The primary purpose of NWO is to streamline combat and make the gameplay about casting spells and attacking, not figuring out how to blow your opponent out (or how they could blow you out). The biggest problem with Lorwyn limited was that no one would attack, yet the environment was supposedly creature based. Effects which occur outside combat really don't matter for the purposes of NWO. Those type of effects exist on a higher level of play, and thus a higher level of development, than NWO is attempting to address
Quote from Maro »Complexity creep was increasing our barrier to entry, making it harder and harder for new players to learn how to play. We were failing to get as many new players because the game was getting progressively harder to learn...
... Sometimes it helps to lay out a problem when you're trying to solve it.

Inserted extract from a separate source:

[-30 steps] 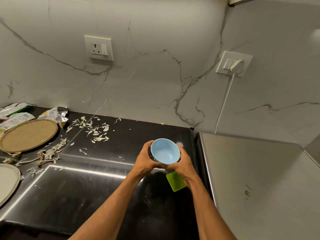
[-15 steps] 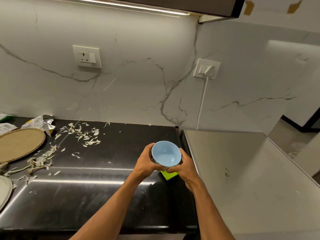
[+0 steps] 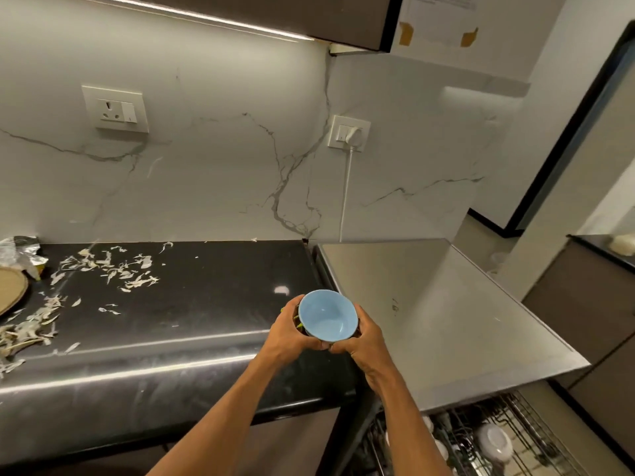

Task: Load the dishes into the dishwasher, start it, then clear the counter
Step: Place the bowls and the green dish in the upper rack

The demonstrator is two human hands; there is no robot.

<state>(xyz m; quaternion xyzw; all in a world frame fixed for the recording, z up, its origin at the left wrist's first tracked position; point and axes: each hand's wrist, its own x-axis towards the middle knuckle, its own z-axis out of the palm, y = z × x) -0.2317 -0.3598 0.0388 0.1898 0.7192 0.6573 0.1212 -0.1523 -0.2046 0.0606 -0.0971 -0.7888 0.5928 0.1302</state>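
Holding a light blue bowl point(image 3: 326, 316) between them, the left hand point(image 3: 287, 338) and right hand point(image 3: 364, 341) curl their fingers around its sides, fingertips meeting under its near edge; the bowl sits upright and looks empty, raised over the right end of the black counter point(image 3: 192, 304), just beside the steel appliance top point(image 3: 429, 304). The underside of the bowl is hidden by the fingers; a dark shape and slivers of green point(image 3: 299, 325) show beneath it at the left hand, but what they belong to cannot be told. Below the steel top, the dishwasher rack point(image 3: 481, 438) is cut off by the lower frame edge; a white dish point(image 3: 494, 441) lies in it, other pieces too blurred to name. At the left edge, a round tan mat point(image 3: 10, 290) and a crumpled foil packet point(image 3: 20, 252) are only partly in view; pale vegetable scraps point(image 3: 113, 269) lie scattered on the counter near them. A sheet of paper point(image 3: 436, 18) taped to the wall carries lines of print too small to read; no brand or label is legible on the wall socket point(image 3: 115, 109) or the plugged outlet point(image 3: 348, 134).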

Here's what we knew: We had to bring down the level of barrier to entry. It had simply gotten too high. The game was filled with all sorts of complexity, which was pushing it up. On the flip side, though, we had the established players. Much of what was creating the complexity stemmed from things that were important to keep our existing players. Magic has to keep adding new elements. Expansions have to have new mechanics and new keywords and new themes and new strategies. How could we possibly make all the parties happy?
The solution ended up being a tool that trading card games had always had: rarity. How could we get things into the hands of the experienced players without overwhelming the less experienced players? We simply had to keep it out of common. We knew that beginning players buy fewer boosters. This means that the percentage of relevant cards they own that are common is simply much higher.
Quote from Maro »Here was the problem that reared its head during Lorwyn and Morningtide. This type of complexity isn't about what cards can do but rather about how they interact with one another while they are on the battlefield. This problem was most noticeable to R&D during the employee Prerelease for Morningtide. The casual players were quitting after one or two rounds and we kept watching people who stayed in suffer as they couldn't figure out what they had to do. There was just too much dependent interaction.
Another important lesson about board complexity was that it didn't take very many cards with this style of complexity to cause problems. Just one card, for example, can change the design tree from a few choices to a double-digit number of choices.
Magic is a game about interactions. This type of complexity stresses that too much interaction can be just as taxing mentally as cards that take multiple readings to comprehend.
Quote from Maro »Another way to think about is this: Simplifying the commons took away a lot of bookkeeping. By bookkeeping, I mean the requirement to pay attention to elements of the game that could matter but often don't. In general, bookkeeping is something you want to take out of games. Keeping track of a lot of information is actually an unfun activity, but gamers do it because they are doing their best to win.